ACTION ITEM:
Please copy the material under this line exactly, keeping every line.
:::::
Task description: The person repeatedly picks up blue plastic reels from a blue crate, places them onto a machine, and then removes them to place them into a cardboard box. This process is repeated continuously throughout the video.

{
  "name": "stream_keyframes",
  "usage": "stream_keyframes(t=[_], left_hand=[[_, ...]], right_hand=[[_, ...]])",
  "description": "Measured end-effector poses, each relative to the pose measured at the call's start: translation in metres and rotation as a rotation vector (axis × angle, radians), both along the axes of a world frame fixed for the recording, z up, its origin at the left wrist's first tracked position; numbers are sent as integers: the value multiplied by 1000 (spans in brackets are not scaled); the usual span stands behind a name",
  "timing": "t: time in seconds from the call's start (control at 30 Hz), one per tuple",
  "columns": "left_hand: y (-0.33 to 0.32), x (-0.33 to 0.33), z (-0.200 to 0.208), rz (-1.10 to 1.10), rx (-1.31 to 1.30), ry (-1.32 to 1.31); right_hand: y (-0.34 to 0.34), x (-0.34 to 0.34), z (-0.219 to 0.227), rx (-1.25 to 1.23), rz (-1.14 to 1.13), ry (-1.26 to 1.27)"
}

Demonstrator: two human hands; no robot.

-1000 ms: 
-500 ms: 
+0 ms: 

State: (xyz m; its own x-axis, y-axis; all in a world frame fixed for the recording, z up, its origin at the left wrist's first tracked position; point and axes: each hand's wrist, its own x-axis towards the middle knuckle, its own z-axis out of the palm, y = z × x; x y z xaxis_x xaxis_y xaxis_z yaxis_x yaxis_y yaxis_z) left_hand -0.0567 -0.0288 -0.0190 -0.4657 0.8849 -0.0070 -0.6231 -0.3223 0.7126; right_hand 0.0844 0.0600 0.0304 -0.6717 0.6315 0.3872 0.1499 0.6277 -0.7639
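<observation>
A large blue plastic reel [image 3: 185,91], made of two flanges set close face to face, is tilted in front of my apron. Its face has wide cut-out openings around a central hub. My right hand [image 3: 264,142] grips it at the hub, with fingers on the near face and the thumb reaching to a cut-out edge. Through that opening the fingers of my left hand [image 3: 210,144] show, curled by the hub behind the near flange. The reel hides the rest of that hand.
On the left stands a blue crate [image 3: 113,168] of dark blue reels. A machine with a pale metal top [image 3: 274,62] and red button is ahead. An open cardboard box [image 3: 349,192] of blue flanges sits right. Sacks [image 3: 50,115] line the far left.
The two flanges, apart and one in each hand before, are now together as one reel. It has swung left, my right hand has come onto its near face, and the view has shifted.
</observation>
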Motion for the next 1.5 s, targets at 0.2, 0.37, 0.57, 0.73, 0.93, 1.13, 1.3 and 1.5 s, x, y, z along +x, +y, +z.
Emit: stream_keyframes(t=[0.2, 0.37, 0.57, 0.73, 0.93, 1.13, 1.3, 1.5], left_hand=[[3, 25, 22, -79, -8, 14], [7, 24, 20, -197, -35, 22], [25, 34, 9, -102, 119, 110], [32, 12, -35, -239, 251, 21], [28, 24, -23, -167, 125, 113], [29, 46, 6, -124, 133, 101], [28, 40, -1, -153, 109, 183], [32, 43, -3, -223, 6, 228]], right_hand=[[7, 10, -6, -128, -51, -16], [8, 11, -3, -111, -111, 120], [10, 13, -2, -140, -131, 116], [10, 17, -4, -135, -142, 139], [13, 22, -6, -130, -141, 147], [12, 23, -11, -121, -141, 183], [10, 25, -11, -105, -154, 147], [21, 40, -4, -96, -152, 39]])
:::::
TASK RESULT:
Task description: The person repeatedly picks up blue plastic reels from a blue crate, places them onto a machine, and then removes them to place them into a cardboard box. This process is repeated continuously throughout the video.

{
  "name": "stream_keyframes",
  "usage": "stream_keyframes(t=[_], left_hand=[[_, ...]], right_hand=[[_, ...]])",
  "description": "Measured end-effector poses, each relative to the pose measured at the call's start: translation in metres and rotation as a rotation vector (axis × angle, radians), both along the axes of a world frame fixed for the recording, z up, its origin at the left wrist's first tracked position; numbers are sent as integers: the value multiplied by 1000 (spans in brackets are not scaled); the usual span stands behind a name",
  "timing": "t: time in seconds from the call's start (control at 30 Hz), one per tuple",
  "columns": "left_hand: y (-0.33 to 0.32), x (-0.33 to 0.33), z (-0.200 to 0.208), rz (-1.10 to 1.10), rx (-1.31 to 1.30), ry (-1.32 to 1.31); right_hand: y (-0.34 to 0.34), x (-0.34 to 0.34), z (-0.219 to 0.227), rx (-1.25 to 1.23), rz (-1.14 to 1.13), ry (-1.26 to 1.27)"
}

Demonstrator: two human hands; no robot.

-1000 ms: 
-500 ms: 
+0 ms: 

State: (xyz m; its own x-axis, y-axis; all in a world frame fixed for the recording, z up, its origin at the left wrist's first tracked position; point and axes: each hand's wrist, its own x-axis towards the middle knuckle, its own z-axis out of the palm, y = z × x; x y z xaxis_x xaxis_y xaxis_z yaxis_x yaxis_y yaxis_z) left_hand -0.0567 -0.0288 -0.0190 -0.4657 0.8849 -0.0070 -0.6231 -0.3223 0.7126; right_hand 0.0844 0.0600 0.0304 -0.6717 0.6315 0.3872 0.1499 0.6277 -0.7639
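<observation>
A large blue plastic reel [image 3: 185,91], made of two flanges set close face to face, is tilted in front of my apron. Its face has wide cut-out openings around a central hub. My right hand [image 3: 264,142] grips it at the hub, with fingers on the near face and the thumb reaching to a cut-out edge. Through that opening the fingers of my left hand [image 3: 210,144] show, curled by the hub behind the near flange. The reel hides the rest of that hand.
On the left stands a blue crate [image 3: 113,168] of dark blue reels. A machine with a pale metal top [image 3: 274,62] and red button is ahead. An open cardboard box [image 3: 349,192] of blue flanges sits right. Sacks [image 3: 50,115] line the far left.
The two flanges, apart and one in each hand before, are now together as one reel. It has swung left, my right hand has come onto its near face, and the view has shifted.
</observation>
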Motion for the next 1.5 s, targets at 0.2, 0.37, 0.57, 0.73, 0.93, 1.13, 1.3 and 1.5 s, x, y, z along +x, +y, +z.
Emit: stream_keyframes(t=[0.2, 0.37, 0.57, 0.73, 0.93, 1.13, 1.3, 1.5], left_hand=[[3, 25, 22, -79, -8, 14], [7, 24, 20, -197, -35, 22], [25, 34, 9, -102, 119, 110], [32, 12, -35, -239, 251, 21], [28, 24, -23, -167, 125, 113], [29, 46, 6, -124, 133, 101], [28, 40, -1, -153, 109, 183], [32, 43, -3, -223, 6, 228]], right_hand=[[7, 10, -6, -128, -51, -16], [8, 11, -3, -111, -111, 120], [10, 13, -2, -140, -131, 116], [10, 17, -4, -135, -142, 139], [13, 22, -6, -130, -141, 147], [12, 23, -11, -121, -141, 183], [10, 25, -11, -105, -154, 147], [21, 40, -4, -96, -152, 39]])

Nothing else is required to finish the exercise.